■ TASK TO COMPLETE ■
Filter the records below, keeping only lines with the string "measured".

■ MATERIAL TO PROCESS ■
-=-=-=-=-

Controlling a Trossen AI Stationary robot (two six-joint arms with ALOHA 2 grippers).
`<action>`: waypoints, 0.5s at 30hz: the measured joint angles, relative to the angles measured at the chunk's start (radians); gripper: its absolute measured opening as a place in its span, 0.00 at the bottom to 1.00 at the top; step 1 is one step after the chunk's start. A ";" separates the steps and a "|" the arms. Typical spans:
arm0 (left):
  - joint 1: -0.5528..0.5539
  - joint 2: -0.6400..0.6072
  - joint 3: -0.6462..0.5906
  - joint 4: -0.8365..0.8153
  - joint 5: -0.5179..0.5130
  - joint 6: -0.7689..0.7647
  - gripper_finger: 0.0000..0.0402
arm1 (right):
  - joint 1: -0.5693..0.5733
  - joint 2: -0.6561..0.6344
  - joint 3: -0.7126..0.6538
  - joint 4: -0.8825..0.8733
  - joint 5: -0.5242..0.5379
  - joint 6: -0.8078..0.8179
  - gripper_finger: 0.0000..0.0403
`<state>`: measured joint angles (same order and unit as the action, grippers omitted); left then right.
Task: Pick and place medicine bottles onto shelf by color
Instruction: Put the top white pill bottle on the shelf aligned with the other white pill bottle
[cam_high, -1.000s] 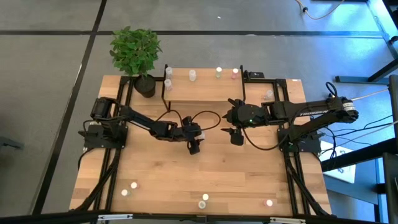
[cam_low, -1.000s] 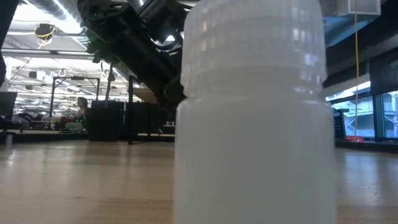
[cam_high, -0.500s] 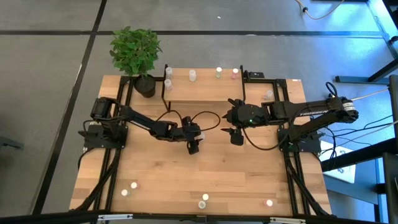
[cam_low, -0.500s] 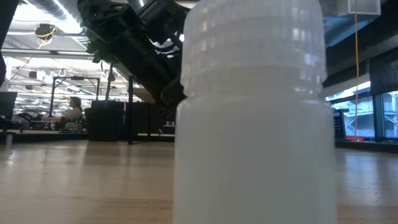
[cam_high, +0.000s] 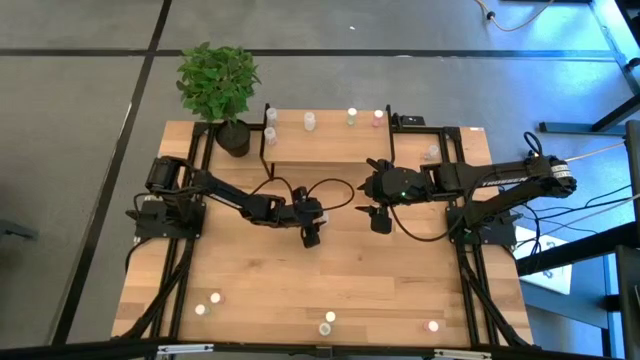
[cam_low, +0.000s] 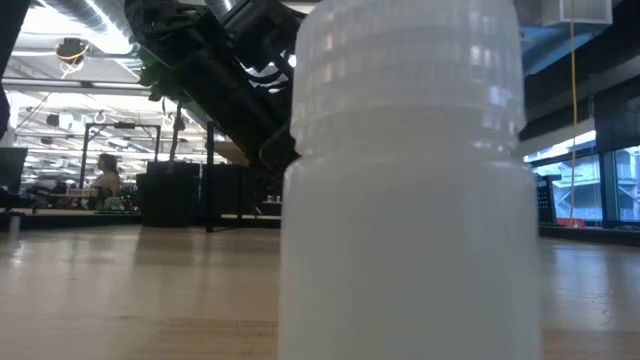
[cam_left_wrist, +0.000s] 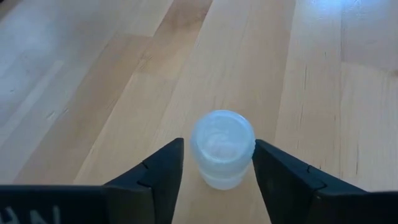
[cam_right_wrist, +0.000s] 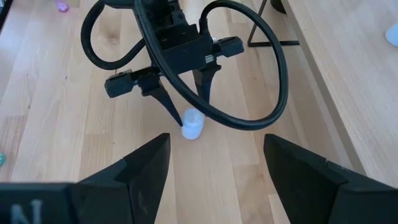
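Note:
A small whitish medicine bottle with a white cap (cam_left_wrist: 222, 148) stands upright on the table near its middle, also seen in the right wrist view (cam_right_wrist: 192, 124). My left gripper (cam_left_wrist: 217, 146) (cam_high: 311, 238) slants down over it, open, one finger on each side of the cap. My right gripper (cam_high: 380, 222) hangs open above the table to the right of it, holding nothing (cam_right_wrist: 214, 162). The shelf (cam_high: 330, 140) stands at the far edge with several bottles on it. In the high view the gripper hides the bottle. My left gripper comes slanting down from the table's left, its fingers on either side of the bottle's cap. One finger (cam_left_wrist: 267, 162) lies right at the cap's edge (cam_left_wrist: 250, 140); I cannot tell whether it touches. The other finger (cam_left_wrist: 171, 162) stands a small gap away.
Several more bottles stand near the table's front edge (cam_high: 214, 297) (cam_high: 330, 317) (cam_high: 432, 325), one right before the low camera (cam_low: 410, 180). A potted plant (cam_high: 220, 85) stands at the far left. Another bottle (cam_high: 430, 152) stands right of the shelf.

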<state>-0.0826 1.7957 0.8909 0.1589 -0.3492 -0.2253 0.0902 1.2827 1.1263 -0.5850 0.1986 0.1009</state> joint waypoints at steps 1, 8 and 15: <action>0.000 0.000 0.000 0.000 0.000 0.000 0.44 | 0.000 0.000 0.000 0.000 0.000 -0.002 0.65; 0.000 0.000 0.000 0.000 0.005 0.000 0.34 | 0.000 0.000 0.000 0.000 0.000 -0.002 0.65; 0.000 0.000 0.000 0.001 0.005 -0.001 0.31 | 0.000 0.000 0.000 0.000 0.000 0.000 0.65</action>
<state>-0.0826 1.7955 0.8909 0.1596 -0.3443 -0.2260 0.0906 1.2827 1.1267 -0.5850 0.1986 0.1009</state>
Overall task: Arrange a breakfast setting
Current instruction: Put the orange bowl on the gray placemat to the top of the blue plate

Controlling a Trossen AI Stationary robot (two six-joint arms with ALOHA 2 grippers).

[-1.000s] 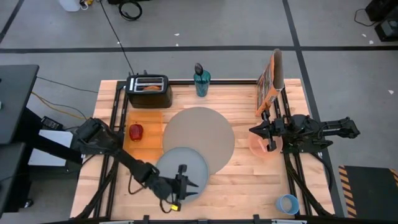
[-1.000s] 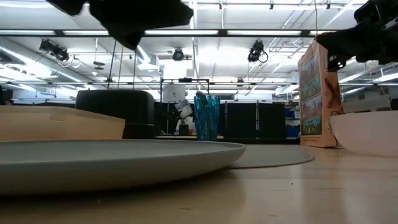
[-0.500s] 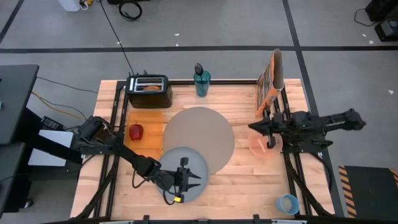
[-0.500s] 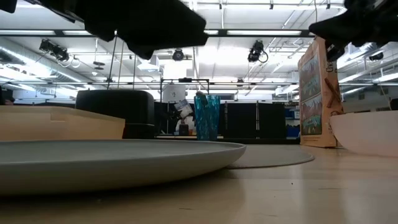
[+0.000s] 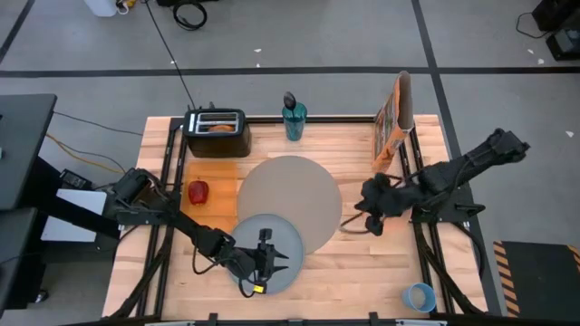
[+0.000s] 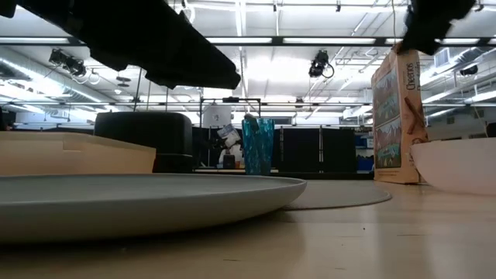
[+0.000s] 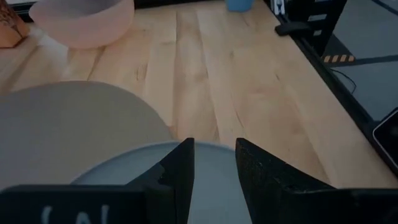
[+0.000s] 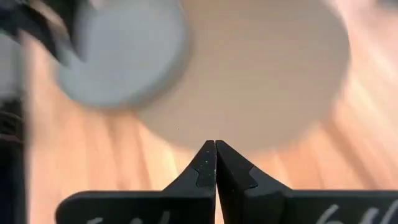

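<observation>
Over the plate: my left gripper (image 5: 275, 263) hovers above the plate (image 5: 265, 237), fingers (image 7: 177, 171) a little apart, nothing between them.
Plate: right under those jaws, lapping the near edge of the mat (image 5: 290, 201) instead of sitting centred on it.
Way to go: from the left jaws the mat's middle lies ahead, toward the far side of the table. Plate's round, so no long axis to line up, I'd say any rim grip works.
Right gripper (image 5: 372, 214): tips pressed together and holding nothing, hanging beside the mat's right edge, roughly over where the bowl (image 7: 82, 22) sits. It hides the bowl from above, so I can't tell how near it is.
Nearer arm: left for the plate, no contest; right for the bowl and the box (image 5: 392, 125) behind it.
Off to the sides: apple (image 5: 198, 191) left of the mat, cup (image 5: 419, 296) at the near right corner, well apart from both jaws.
</observation>
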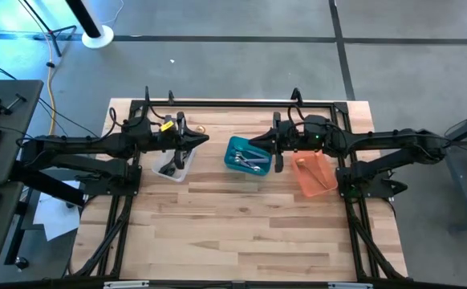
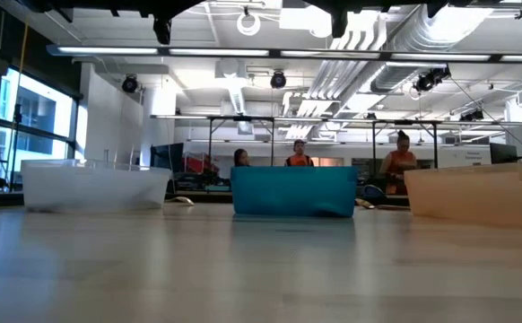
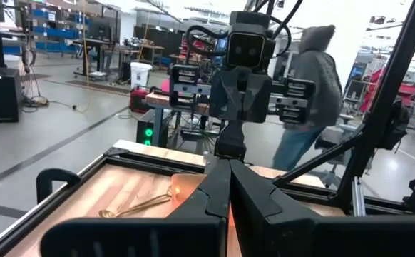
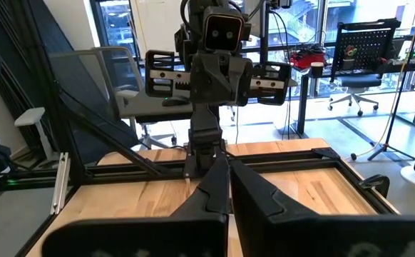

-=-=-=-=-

■ EXERCISE ANSWER ■
`<action>`: waypoints, 0.5s at 30hz: the measured joint angles, relative to the angles measured at the chunk's start (radians); gripper: its absolute measured opening as a place in its span, 0.00 at the bottom to 1.00 at the top; step 1 is one step after the chunk's start. A ";" separates the steps and a "|" the arms. Typical spans:
`<state>`: measured joint angles (same order and unit as the action, grippers omitted); left then right.

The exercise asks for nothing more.